The Kumanjayi Walker shooting, the trial that followed and the coronial inquest that followed the trial has hammered home the need to look at trauma in police officers. Was Rolfe motivated by racism, was he used to using excessive force, or was he traumatised? The coronial inquest revealed that he was being medicated for depression.
Police officers often face traumatic situations and witness the trauma of others. As a result, they are known to have elevated rates of PTSD, depression, and suicidal thoughts and actions. Due to the work culture, this subject has been quite taboo. In August 2016, A
Four Corners exposé titled Insult to Injury revealed how police officers’ claims for compensation and psychiatric treatment for PTSD were being met with scepticism,
resistance and delays. Perceived stigma, failure to seek help and organisational failures to support help-seeking created high levels of despair that affect families and the community. Insurers are going to extraordinary lengths to avoid making payouts, such as spying on victims and invading their privacy, using both physical and electronic surveillance. For these police officers, the aggressive tactics exacerbated their mental illness, sometimes resulting in suicide.
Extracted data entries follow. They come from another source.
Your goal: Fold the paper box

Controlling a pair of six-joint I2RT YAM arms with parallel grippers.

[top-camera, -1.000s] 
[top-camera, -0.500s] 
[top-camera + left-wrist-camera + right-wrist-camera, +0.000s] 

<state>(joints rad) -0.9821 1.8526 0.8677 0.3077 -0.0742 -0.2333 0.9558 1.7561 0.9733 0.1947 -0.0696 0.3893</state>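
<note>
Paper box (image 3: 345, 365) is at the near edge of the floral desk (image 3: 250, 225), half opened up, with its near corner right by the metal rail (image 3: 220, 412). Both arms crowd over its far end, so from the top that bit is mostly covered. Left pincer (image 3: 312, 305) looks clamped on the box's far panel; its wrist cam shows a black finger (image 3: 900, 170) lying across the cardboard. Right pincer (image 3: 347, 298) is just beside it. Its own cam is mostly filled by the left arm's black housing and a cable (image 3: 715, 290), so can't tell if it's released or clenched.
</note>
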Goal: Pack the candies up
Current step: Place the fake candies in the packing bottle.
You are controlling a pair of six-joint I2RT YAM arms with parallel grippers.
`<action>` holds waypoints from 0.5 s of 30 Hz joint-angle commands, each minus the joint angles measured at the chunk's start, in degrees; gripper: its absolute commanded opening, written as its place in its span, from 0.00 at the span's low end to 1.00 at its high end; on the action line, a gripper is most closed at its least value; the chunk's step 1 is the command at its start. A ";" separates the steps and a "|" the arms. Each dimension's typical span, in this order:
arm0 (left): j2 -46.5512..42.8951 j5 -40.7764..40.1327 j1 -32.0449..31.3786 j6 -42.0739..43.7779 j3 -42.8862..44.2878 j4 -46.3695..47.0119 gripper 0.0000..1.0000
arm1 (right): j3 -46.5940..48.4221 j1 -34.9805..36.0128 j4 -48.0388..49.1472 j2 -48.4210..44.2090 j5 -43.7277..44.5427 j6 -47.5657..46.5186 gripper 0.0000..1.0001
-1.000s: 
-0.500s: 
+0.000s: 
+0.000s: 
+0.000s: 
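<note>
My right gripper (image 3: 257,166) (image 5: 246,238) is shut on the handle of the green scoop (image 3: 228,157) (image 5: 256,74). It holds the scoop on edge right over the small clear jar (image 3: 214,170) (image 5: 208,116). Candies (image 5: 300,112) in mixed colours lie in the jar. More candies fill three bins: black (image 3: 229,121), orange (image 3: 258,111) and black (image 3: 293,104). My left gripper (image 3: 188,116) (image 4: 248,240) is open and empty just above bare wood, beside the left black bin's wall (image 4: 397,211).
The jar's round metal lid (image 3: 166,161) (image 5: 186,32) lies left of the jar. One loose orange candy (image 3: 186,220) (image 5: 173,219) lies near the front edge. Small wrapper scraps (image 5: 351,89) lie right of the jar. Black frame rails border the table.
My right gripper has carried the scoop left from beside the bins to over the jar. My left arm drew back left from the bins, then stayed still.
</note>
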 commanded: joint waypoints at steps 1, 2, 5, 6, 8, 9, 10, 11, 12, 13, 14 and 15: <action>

In the first half of 2022, there were five suicides by current or former Northern Territory Police officers. A Support and Well-being Services review summary stated that there was no strategy for the mental health and wellbeing of police officers, and only limited data reporting on it, and that there was no money for “preventative and responsive” services.
A Beyond Blue survey in 2017-2018 of 21,000 police and emergency service workers across Australia found that employees reported having suicidal thoughts at a rate over
two times higher than the general population and were more than three times as likely to have a suicide plan. It also found that “poor workplace practices and culture were
found to be damaging to mental health and occupational trauma.”
One in 2.5 employees was diagnosed with a mental health condition, compared with one in five in the general population. Four out of 10 former employees experienced symptoms of PTSD, compared with one in 10 current employees, and one in five experienced very
high psychological distress.
More than half of employees reported that they had experienced traumatic events during their work that deeply affected them. Three out of four employees found that the worker’s compensation process made them even more unwell.
A Northern Territory Police Association survey in 2022 found that most police officers were unhappy with leadership, understaffing issues, and pay levels and that they were losing faith in the force.
92.6% of officers did not think there were enough police to do what was being asked of them. 87.9% said they were dissatisfied with the current pay freeze. 61% felt that senior managers did not engage with employees at all levels, while 58% said that recruitment and promotions were not based on merit. 59% said that they did not feel safe to speak up
and challenge the way things were done, and 58% said they did not feel recommendations from staff were fairly considered. 58% said they did not feel any action would be taken because of the survey. Northern Territory Police Association president McCue said the results showed the police force was in “complete crisis” and morale was at an all-time low. He mentioned the impact of the Kumanjayi Walker shooting.
When we look at our shared story of trauma: the harm caused by (juvenile) detention; trauma and neurolaw; offenders’ intergenerational trauma; adverse childhood experiences in offenders; victim trauma; vicarious and other trauma in lawyers, police officers and prison workers; and trauma-induced disability in offenders – we also see that NGOs and government organisations do not sufficiently reach the offenders.
Anyone who has worked for NGOs and other organisations in Alice Springs knows how hopelessly siloed they often are. They often do not reach the most vulnerable and transient.
This, in combination with the waxing and waning of political approaches to the problem, makes that sustainable solutions have not been found.
There is only one answer to this problem: substantial investment in sustainable justice. This means seeing crime in Alice Springs as a public-health issue that needs public-health responses, under one roof, in an establishment that is the opposite of a prison. I have
referred to this as a “Nosirp” until we find a better word for it. Sustainable solutions are expensive. It is impossible to know how expensive such an establishment would be.
But we should measure its projected cost against the total cost of crime in Alice Springs, as I have calculated.
The Ny Anstalt facility in Nuuk, Greenland, built between 2013-2017, cost AUS$52,381,385 to build and costs AUS$231,869 per prisoner per year to run.
It is very simple: if we do not make a similar investment in the futures of the children in our wider community, and the futures of our police, lawyers, magistrates, judges, and prison workers and their families…crime in Alice Springs is here to stay.
In light of the enormity of the problem described above, putting a small private army with dogs on the streets, as recently suggested in the council, seems a very questionable, short-term solution. In my view, it should be avoided at any cost.